== Segment start ==

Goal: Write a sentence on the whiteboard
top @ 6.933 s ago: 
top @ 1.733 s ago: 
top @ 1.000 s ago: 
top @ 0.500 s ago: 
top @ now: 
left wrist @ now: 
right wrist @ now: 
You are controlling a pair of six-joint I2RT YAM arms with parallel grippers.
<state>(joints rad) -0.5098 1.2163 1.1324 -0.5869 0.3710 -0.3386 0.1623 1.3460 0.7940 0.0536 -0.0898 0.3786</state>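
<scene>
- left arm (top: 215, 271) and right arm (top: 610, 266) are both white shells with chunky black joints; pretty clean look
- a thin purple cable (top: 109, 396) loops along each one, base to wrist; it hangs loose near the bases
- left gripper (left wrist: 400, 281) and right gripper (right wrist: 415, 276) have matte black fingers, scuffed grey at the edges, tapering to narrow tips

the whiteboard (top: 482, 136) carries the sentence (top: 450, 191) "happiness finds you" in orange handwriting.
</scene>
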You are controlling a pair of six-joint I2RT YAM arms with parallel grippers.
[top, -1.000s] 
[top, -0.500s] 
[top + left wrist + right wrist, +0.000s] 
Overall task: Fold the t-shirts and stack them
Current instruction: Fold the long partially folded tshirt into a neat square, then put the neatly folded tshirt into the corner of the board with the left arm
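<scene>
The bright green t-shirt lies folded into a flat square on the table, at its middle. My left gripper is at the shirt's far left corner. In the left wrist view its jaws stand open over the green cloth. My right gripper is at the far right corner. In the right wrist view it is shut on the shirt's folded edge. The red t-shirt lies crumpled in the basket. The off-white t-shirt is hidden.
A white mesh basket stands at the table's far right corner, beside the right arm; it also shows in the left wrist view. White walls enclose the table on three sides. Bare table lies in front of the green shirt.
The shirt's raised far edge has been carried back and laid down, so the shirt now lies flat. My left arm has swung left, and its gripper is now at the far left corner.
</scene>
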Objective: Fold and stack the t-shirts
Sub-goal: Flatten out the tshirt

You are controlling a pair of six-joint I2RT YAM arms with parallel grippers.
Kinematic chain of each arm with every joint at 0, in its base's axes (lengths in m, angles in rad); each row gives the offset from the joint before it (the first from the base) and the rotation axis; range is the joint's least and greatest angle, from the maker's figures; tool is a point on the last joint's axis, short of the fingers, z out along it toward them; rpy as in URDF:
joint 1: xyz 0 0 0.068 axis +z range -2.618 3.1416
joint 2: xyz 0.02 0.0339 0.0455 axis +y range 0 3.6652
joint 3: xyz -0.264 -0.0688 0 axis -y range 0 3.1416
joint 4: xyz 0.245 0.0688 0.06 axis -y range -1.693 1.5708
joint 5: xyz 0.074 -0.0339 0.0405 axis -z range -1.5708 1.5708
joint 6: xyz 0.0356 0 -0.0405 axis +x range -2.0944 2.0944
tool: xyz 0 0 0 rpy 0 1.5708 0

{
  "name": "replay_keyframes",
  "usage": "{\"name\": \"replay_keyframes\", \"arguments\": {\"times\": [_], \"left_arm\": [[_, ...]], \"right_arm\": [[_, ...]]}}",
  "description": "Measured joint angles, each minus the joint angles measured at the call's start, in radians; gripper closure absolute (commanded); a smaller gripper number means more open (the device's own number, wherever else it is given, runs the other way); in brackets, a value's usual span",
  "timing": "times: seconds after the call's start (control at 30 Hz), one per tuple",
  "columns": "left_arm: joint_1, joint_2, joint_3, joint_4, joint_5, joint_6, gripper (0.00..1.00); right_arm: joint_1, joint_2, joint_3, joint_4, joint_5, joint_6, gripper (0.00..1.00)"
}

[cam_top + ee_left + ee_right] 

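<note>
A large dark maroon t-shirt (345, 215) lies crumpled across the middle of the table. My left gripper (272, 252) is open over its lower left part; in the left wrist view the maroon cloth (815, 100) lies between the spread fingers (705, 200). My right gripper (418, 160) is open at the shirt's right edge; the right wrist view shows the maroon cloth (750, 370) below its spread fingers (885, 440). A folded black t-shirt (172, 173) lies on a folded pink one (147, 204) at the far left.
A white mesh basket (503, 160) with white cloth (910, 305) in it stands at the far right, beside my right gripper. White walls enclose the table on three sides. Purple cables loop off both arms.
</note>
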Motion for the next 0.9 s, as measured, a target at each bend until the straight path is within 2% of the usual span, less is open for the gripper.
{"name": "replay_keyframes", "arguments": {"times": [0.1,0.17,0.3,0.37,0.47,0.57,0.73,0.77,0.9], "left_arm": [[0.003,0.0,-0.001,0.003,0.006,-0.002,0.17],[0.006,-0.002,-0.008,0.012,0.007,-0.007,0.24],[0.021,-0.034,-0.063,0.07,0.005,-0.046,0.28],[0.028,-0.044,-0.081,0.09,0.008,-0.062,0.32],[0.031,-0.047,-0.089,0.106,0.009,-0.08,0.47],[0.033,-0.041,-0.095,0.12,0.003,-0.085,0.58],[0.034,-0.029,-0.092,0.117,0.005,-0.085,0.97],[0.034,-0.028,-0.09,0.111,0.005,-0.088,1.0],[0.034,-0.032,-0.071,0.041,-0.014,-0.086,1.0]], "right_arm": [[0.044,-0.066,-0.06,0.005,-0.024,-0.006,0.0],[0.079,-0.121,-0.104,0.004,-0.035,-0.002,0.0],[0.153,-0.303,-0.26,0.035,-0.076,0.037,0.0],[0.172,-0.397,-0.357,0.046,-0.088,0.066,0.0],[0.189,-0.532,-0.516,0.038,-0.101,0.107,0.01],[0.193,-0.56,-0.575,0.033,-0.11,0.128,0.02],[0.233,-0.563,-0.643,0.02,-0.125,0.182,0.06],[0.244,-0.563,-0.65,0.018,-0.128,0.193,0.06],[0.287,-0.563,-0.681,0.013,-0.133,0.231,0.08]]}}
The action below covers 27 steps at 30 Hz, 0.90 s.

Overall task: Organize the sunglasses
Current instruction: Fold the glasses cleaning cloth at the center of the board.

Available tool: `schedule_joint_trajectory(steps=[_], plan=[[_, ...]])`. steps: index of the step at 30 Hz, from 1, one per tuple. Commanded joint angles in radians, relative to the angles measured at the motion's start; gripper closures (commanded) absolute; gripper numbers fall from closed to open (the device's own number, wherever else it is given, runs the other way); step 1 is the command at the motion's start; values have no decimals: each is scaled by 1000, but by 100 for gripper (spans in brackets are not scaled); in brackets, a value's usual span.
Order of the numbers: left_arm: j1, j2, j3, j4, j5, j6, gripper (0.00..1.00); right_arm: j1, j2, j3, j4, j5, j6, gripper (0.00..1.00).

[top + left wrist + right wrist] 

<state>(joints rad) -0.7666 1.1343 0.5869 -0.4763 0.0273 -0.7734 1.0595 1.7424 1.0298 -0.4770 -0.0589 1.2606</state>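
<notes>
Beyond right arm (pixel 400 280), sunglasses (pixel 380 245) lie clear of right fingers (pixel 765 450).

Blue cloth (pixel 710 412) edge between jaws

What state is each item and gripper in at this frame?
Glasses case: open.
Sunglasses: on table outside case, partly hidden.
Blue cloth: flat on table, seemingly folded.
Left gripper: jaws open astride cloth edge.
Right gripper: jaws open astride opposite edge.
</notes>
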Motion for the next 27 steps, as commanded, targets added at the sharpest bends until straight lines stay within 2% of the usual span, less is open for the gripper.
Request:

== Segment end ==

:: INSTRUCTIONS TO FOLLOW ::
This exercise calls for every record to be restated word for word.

:: ANSWER TO THE PROBLEM ::
Goal: Write a sentence on the whiteboard
top @ 6.933 s ago: 
top @ 1.733 s ago: 
top @ 1.000 s ago: 
top @ 0.500 s ago: 
top @ now: 
left wrist @ now: 
right wrist @ now: 
You are controlling a pair of six-joint I2RT YAM arms with parallel grippers.
<state>(joints rad) -0.5098 1.2163 1.1324 -0.5869 0.3710 -0.3386 0.1623 1.3460 0.7940 0.0536 -0.0898 0.3786</state>
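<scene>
- left arm (top: 215, 271) and right arm (top: 610, 266) are both white shells with chunky black joints; pretty clean look
- a thin purple cable (top: 109, 396) loops along each one, base to wrist; it hangs loose near the bases
- left gripper (left wrist: 400, 281) and right gripper (right wrist: 415, 276) have matte black fingers, scuffed grey at the edges, tapering to narrow tips

the whiteboard (top: 482, 136) carries the sentence (top: 450, 191) "happiness finds you" in orange handwriting.
</scene>
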You are controlling a pair of six-joint I2RT YAM arms with parallel grippers.
[top, -1.000s] 
[top, -0.500s] 
[top + left wrist + right wrist, +0.000s] 
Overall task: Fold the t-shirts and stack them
Current instruction: Fold the long partially folded tshirt into a neat square, then put the neatly folded tshirt into the corner of the board with the left arm
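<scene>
The bright green t-shirt lies folded into a flat square on the table, at its middle. My left gripper is at the shirt's far left corner. In the left wrist view its jaws stand open over the green cloth. My right gripper is at the far right corner. In the right wrist view it is shut on the shirt's folded edge. The red t-shirt lies crumpled in the basket. The off-white t-shirt is hidden.
A white mesh basket stands at the table's far right corner, beside the right arm; it also shows in the left wrist view. White walls enclose the table on three sides. Bare table lies in front of the green shirt.
The shirt's raised far edge has been carried back and laid down, so the shirt now lies flat. My left arm has swung left, and its gripper is now at the far left corner.
</scene>
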Objective: Fold and stack the t-shirts
Sub-goal: Flatten out the tshirt

You are controlling a pair of six-joint I2RT YAM arms with parallel grippers.
Kinematic chain of each arm with every joint at 0, in its base's axes (lengths in m, angles in rad); each row gives the offset from the joint before it (the first from the base) and the rotation axis; range is the joint's least and greatest angle, from the maker's figures; tool is a point on the last joint's axis, short of the fingers, z out along it toward them; rpy as in URDF:
joint 1: xyz 0 0 0.068 axis +z range -2.618 3.1416
joint 2: xyz 0.02 0.0339 0.0455 axis +y range 0 3.6652
joint 3: xyz -0.264 -0.0688 0 axis -y range 0 3.1416
joint 4: xyz 0.245 0.0688 0.06 axis -y range -1.693 1.5708
joint 5: xyz 0.074 -0.0339 0.0405 axis -z range -1.5708 1.5708
joint 6: xyz 0.0356 0 -0.0405 axis +x range -2.0944 2.0944
tool: xyz 0 0 0 rpy 0 1.5708 0

{
  "name": "replay_keyframes",
  "usage": "{\"name\": \"replay_keyframes\", \"arguments\": {\"times\": [_], \"left_arm\": [[_, ...]], \"right_arm\": [[_, ...]]}}",
  "description": "Measured joint angles, each minus the joint angles measured at the call's start, in radians; gripper closure absolute (commanded); a smaller gripper number means more open (the device's own number, wherever else it is given, runs the other way); in brackets, a value's usual span",
  "timing": "times: seconds after the call's start (control at 30 Hz), one per tuple",
  "columns": "left_arm: joint_1, joint_2, joint_3, joint_4, joint_5, joint_6, gripper (0.00..1.00); right_arm: joint_1, joint_2, joint_3, joint_4, joint_5, joint_6, gripper (0.00..1.00)"
}

[cam_top + ee_left + ee_right] 

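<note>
A large dark maroon t-shirt (345, 215) lies crumpled across the middle of the table. My left gripper (272, 252) is open over its lower left part; in the left wrist view the maroon cloth (815, 100) lies between the spread fingers (705, 200). My right gripper (418, 160) is open at the shirt's right edge; the right wrist view shows the maroon cloth (750, 370) below its spread fingers (885, 440). A folded black t-shirt (172, 173) lies on a folded pink one (147, 204) at the far left.
A white mesh basket (503, 160) with white cloth (910, 305) in it stands at the far right, beside my right gripper. White walls enclose the table on three sides. Purple cables loop off both arms.
</note>
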Motion for the next 0.9 s, as measured, a target at each bend until the straight path is within 2% of the usual span, less is open for the gripper.
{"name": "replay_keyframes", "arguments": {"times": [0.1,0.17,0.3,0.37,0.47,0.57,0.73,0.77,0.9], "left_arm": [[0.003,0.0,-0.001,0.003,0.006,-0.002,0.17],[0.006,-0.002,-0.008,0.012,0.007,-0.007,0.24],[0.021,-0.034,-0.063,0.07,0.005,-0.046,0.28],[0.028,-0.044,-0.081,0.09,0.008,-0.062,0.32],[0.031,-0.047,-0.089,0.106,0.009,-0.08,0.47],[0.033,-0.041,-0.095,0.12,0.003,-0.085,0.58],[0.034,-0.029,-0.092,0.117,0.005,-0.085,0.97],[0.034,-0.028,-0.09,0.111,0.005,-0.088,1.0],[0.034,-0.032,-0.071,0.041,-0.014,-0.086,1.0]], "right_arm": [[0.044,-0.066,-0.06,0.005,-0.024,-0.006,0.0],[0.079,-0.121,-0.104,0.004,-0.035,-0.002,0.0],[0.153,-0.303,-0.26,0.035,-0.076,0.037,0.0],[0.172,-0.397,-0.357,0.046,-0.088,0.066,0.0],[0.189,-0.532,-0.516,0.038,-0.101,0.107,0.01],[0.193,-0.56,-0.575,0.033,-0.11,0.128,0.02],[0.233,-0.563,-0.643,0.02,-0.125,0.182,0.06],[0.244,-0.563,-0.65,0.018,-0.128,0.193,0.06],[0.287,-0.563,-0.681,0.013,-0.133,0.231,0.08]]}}
The action below covers 27 steps at 30 Hz, 0.90 s.

Overall task: Organize the sunglasses
Current instruction: Fold the glasses cleaning cloth at the center of the board.

Available tool: `schedule_joint_trajectory(steps=[_], plan=[[_, ...]])`. steps: index of the step at 30 Hz, from 1, one per tuple. Commanded joint angles in radians, relative to the angles measured at the motion's start; gripper closures (commanded) absolute; gripper numbers fall from closed to open (the device's own number, wherever else it is given, runs the other way); step 1 is the command at the motion's start; values have no decimals: each is scaled by 1000, but by 100 for gripper (spans in brackets are not scaled); in brackets, a value's usual span.
Order of the numbers: left_arm: j1, j2, j3, j4, j5, j6, gripper (0.00..1.00); right_arm: j1, j2, j3, j4, j5, j6, gripper (0.00..1.00).

[top + left wrist + right wrist] 

<state>(joints rad) -0.7666 1.1343 0.5869 -0.4763 0.0273 -0.7734 1.0595 1.7424 1.0298 -0.4770 -0.0589 1.2606</state>
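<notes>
Beyond right arm (pixel 400 280), sunglasses (pixel 380 245) lie clear of right fingers (pixel 765 450).

Blue cloth (pixel 710 412) edge between jaws

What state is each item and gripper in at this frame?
Glasses case: open.
Sunglasses: on table outside case, partly hidden.
Blue cloth: flat on table, seemingly folded.
Left gripper: jaws open astride cloth edge.
Right gripper: jaws open astride opposite edge.
</notes>
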Motion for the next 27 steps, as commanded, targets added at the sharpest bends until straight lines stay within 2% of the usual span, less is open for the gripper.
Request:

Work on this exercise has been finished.